Ekchuah, Gott der Reisenden, hatte meine Stoßgebete erhört. Mit letzter Kraft hievte ich mich vor dem Eingang des Hostels vom Golfcart des Grauens, bezahlte den mexikanischen Michael Schumacher und stieg die drei Stufen zur Rezeption empor. Hinter der Theke stand ein junger Mann mit schulterlangem Haar. Als er mich ankommen hörte, hob er den Kopf.


- Katharina?


Katharina. Noch nie hatten die Mexikaner meinen Namen richtig aussprechen können. Die Aneinanderreihung bestimmter Konsonanten fiel ihnen, auch im Englischen, zu artikulieren unglaublich schwer, sodass sie ihre Nachrichten per Uasäp oder Eskaib verschickten, aus jeder strategy eine Esträdeschi machten und aus mir eben eine Katharina – oder Catalina. Ich hatte den Akzent der Mexikaner immer hinreißend gefunden und meinen neuen Spitznamen geliebt, bis mir, nach meinem ersten langen Aufenthalt wieder zurück in meiner Heimat, eines Tages ein Latino Tränen lachend eröffnete, dass Catalina ursprünglich im Kastilischen eigentlich „Scheißhaufen“ bedeutete.


- Ja, hallo!

- Ah, wir haben schon versucht, dich zu erreichen. Willkommen!
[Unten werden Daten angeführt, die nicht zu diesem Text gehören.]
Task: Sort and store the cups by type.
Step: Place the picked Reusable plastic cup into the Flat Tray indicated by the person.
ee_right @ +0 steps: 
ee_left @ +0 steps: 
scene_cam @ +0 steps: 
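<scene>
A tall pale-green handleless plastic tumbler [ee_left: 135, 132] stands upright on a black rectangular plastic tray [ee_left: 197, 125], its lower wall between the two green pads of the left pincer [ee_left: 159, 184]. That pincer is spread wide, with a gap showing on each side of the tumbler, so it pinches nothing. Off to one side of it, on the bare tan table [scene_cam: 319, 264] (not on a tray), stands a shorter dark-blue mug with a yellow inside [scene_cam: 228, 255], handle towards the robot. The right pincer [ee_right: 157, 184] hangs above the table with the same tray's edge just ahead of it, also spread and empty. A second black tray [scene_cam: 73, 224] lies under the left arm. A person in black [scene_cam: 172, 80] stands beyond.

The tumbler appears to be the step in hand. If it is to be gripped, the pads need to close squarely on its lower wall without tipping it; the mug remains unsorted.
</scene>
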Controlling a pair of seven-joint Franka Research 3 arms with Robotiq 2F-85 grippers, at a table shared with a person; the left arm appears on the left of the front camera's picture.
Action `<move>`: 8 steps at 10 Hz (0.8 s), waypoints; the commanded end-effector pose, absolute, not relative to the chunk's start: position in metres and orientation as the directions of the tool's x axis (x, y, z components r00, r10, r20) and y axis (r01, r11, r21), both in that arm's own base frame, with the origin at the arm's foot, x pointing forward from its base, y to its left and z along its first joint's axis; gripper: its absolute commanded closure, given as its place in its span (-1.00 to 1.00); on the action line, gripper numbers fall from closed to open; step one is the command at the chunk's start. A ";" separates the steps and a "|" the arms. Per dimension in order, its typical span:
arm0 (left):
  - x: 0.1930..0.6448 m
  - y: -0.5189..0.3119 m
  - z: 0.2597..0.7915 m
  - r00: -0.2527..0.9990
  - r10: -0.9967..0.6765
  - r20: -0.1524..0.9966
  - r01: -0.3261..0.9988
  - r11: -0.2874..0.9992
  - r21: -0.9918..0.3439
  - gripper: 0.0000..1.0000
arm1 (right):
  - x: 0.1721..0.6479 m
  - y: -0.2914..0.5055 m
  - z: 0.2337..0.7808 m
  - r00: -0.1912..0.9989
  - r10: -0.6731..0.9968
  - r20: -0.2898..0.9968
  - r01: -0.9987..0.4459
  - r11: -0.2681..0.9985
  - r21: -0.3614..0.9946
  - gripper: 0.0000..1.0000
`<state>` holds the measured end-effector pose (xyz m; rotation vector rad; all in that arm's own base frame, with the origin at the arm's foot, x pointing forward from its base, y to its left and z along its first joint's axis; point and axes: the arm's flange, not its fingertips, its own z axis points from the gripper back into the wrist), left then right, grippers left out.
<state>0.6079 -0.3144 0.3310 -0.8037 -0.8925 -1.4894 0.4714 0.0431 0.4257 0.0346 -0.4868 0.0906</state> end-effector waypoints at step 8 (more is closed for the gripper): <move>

- Vielen Dank! Ach, tatsächlich?

- Ja, der Fahrer vom Shuttle hat dich am Flughafen nicht finden können, wie bist du denn von Cancún jetzt zur Fähre gekommen?


Ohne, dass ich es hätte benennen können, machte sich in der Gegend meines Magens dumpf ein unangenehmes Gefühl leiser Vorahnung breit.


- Dann warst das also nicht du, mit dem ich telefoniert habe?

- Was meinst du?

- Wir haben vom Flughafen aus hier angerufen, weil ich das Shuttle nicht finden konnte, und jemand vom Hostel hat mir dann gesagt, ich solle mit dem Taxi fahren, weil es Probleme mit der Camioneta gebe.

- Was?

- Ja, die Person hat gesagt, die Kosten fürs Taxi würden mir dann hier im Hotel rückerstattet.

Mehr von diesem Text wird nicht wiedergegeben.